UK adviser warns of nuclear war risk amid communication breakdown | Nuclear Weapons News
Stephen Lovegrove says backdoor channels that kept world safe during the Cold War have disintegrated.
The United Kingdom’s national security adviser, Stephen Lovegrove, has warned of the growing risk of nuclear confrontation with Russia and China, amid a breakdown in the backdoor communication channels that helped maintain peace during the Cold War.
Speaking in Washington, DC, Lovegrove said that the lack of dialogue was taking place at a time when there were not only a “broader range” of strategic risks, but also more “pathways to escalation” as a result of advances in science and technology, the proliferation of weapons, and increasing rivalry in areas such as space.
“The Cold War’s two monolithic blocks of the USSR (Soviet Union) and NATO – though not without alarming bumps – were able to reach a shared understanding of doctrine that is today absent,” he said on Wednesday at the Center for Strategic and International Studies (CSIS), a think tank.
“Doctrine is opaque in Moscow and Beijing, let alone Pyongyang or Tehran.”
He said that mutual understanding helped ensure the world did not stumble into a nuclear conflict.

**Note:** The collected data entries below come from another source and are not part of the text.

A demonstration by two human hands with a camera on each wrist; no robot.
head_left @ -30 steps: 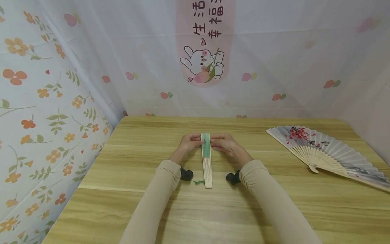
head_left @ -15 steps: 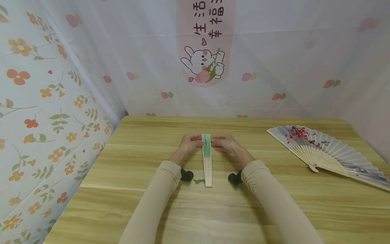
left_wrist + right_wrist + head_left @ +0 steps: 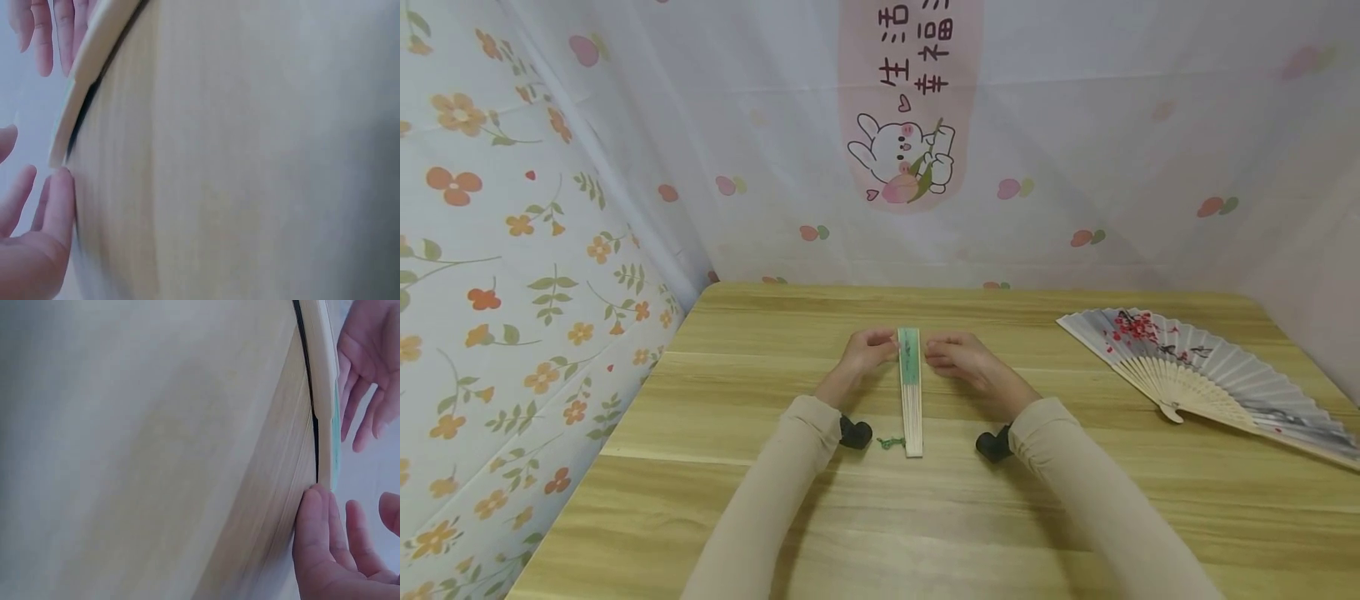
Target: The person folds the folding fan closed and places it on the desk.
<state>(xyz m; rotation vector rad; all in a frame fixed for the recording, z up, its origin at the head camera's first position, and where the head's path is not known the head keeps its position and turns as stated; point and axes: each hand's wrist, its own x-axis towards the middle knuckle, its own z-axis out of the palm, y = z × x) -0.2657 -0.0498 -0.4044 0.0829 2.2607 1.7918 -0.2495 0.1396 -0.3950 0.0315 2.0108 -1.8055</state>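
Observation:
A folded hand fan (image 3: 911, 392) with a green cloth top and pale wooden ribs lies lengthwise in front of me on the table. My left hand (image 3: 867, 353) rests at the left edge of its green end, fingertips meeting the fan or almost so. On the other side, my right hand (image 3: 962, 360) hovers with a narrow gap to the fan in the head view. Both hands have loosely extended fingers and grip nothing. From the right wrist, the right fingertips (image 3: 322, 494) overlap the fan's end, so contact cannot be judged there. A green cord (image 3: 891, 442) lies by the fan's narrow end.
An open fan (image 3: 1195, 375) with grey leaf and red blossoms lies on the right of the wooden table (image 3: 737, 417). A patterned curtain (image 3: 760, 167) hangs along the back edge, and a floral cloth (image 3: 535, 333) hangs at the left.
My right hand has drawn slightly to the right, off the folded fan's edge. The left hand stays beside the fan, which has hardly moved.

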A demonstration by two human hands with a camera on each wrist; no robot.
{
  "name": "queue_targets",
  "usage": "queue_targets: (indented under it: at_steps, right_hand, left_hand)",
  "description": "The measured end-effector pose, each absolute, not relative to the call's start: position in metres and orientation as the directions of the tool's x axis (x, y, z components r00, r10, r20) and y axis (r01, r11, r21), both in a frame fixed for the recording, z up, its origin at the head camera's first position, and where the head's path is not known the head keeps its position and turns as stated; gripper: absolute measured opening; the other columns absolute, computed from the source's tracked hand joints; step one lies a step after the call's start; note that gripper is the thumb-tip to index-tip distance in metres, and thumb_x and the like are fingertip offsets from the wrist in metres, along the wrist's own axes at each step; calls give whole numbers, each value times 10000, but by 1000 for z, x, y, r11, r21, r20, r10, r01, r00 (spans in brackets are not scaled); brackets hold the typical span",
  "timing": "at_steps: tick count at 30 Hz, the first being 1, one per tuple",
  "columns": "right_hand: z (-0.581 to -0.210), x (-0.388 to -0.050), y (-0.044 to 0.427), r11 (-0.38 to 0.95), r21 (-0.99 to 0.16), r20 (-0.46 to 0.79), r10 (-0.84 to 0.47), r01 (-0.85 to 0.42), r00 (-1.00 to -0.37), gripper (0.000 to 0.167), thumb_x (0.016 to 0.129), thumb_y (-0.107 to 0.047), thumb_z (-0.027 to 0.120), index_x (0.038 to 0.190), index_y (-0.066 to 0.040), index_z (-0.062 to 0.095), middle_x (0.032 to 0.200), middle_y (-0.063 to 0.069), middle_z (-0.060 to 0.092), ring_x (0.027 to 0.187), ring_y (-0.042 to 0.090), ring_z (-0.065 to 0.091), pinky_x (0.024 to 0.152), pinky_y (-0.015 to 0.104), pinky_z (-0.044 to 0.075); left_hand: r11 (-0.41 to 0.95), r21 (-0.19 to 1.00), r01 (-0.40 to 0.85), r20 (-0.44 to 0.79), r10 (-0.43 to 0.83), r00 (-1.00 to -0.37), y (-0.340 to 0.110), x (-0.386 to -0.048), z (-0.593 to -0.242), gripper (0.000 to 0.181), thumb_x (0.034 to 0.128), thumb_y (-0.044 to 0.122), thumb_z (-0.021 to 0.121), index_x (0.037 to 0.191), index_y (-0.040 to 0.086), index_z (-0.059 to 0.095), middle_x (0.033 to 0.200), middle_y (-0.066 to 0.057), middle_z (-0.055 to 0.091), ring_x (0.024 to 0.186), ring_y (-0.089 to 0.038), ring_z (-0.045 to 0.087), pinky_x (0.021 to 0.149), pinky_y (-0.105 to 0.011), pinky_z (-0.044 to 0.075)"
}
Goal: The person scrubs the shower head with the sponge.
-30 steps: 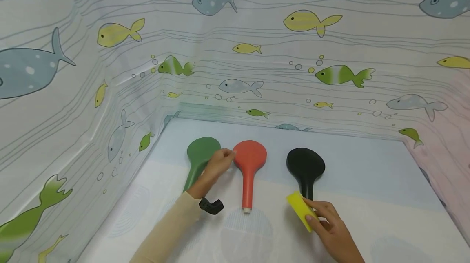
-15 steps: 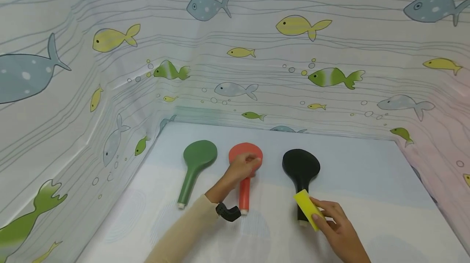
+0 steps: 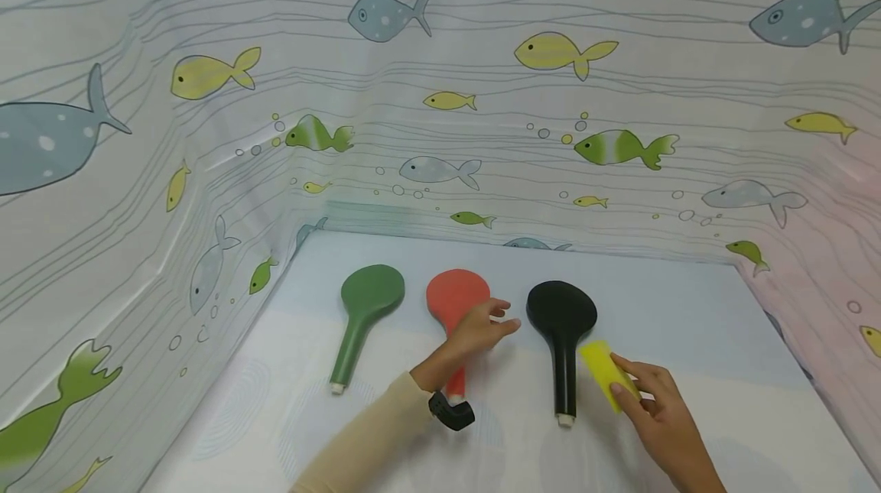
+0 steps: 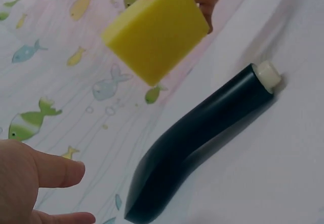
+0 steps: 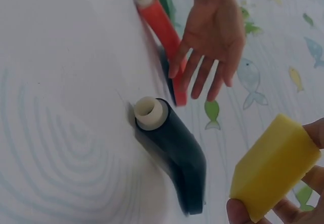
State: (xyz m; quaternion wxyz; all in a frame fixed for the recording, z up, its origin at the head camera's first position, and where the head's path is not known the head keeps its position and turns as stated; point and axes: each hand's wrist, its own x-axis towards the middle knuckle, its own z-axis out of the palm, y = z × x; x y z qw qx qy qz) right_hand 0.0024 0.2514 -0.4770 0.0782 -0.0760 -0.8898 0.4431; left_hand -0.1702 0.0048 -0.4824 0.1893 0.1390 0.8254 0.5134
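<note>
My right hand (image 3: 664, 409) pinches a yellow sponge (image 3: 606, 372) between thumb and fingers, held up to the right of the black shower head (image 3: 560, 309). That shower head lies face down, its white threaded end (image 5: 148, 111) toward me. My left hand (image 3: 482, 329) hovers over the red shower head (image 3: 454, 290), hiding part of its handle and reaching toward the black one. Its fingers are spread and hold nothing, as the right wrist view shows. A green shower head (image 3: 372, 293) lies at the left end of the row.
A pale tabletop (image 3: 275, 401) with faint blue arcs carries the row. Fish-printed sheeting (image 3: 385, 118) walls it in at the back and both sides. A dark band (image 3: 452, 410) sits on my left wrist over the beige sleeve.
My left hand has moved rightward from between the green and red shower heads to past the red one. The right hand, still holding the sponge, has shifted right, off the black handle.
</note>
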Motion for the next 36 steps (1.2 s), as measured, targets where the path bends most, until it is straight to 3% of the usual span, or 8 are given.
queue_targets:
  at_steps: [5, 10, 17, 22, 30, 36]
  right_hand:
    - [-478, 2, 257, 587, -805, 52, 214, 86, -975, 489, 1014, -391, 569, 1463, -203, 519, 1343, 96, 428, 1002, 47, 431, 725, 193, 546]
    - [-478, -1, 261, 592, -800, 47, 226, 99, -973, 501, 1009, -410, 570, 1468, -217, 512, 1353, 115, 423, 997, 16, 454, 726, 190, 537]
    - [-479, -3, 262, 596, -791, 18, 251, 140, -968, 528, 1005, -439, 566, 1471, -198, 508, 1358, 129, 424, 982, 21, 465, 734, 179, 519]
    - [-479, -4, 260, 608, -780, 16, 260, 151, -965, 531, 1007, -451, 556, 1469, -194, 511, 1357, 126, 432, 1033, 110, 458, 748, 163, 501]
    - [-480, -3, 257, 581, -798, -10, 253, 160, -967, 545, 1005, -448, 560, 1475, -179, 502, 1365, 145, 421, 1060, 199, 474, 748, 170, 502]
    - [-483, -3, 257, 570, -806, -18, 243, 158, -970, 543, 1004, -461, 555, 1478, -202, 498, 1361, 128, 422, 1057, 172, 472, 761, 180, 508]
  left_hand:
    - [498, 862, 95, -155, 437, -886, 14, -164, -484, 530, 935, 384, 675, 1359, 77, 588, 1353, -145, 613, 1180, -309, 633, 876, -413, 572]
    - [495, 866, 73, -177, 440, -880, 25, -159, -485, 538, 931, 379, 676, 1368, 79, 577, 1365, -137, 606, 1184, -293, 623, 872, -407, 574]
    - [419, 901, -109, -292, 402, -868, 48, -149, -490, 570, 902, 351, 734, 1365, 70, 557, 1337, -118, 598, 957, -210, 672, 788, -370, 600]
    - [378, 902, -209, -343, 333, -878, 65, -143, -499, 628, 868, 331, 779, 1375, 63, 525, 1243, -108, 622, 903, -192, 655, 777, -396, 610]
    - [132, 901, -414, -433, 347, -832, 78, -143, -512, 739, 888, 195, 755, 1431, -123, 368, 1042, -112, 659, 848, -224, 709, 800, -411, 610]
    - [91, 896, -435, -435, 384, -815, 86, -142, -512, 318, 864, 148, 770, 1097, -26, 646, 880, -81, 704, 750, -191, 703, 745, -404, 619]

“This gave us both a higher level of confidence that we would not miscalculate our way into nuclear war,” Lovegrove said. “Today we do not have the same foundations with others who may threaten us in future – particularly with China.”
US President Joe Biden is expected to speak to Chinese President Xi Jinping over the phone later on Thursday.
The call, not yet confirmed by Beijing, would be their first discussion since March and comes at a time of simmering tensions between the two nations, particularly about a possible visit to Taiwan by House Speaker Nancy Pelosi.
China claims the self-ruled democratic island as its own and has said there will be “consequences” for the US if the trip goes ahead. The US does not have formal diplomatic ties with Taiwan, but is committed by law to ensure the island has the means to defend itself.
Lovegrove also expressed concern about the proliferation of nuclear weapons in ‘rogue’ states, as well as the rapid development of such weaponry among confirmed nuclear powers, including China, where he said the UK had “clear concerns” about the country’s modernisation of its nuclear arsenal.
Last month, NATO listed China among its “strategic threats” for the first time, saying Beijing’s military ambitions, its confrontational rhetoric towards Taiwan and increasingly close ties with Moscow posed “systemic challenges”.
Citing Russia’s invasion of Ukraine as an example of the fraying Cold War mechanisms, the UK security chief also urged countries to commit to arms control measures, stressing that such agreements were “vital” in keeping the world safe.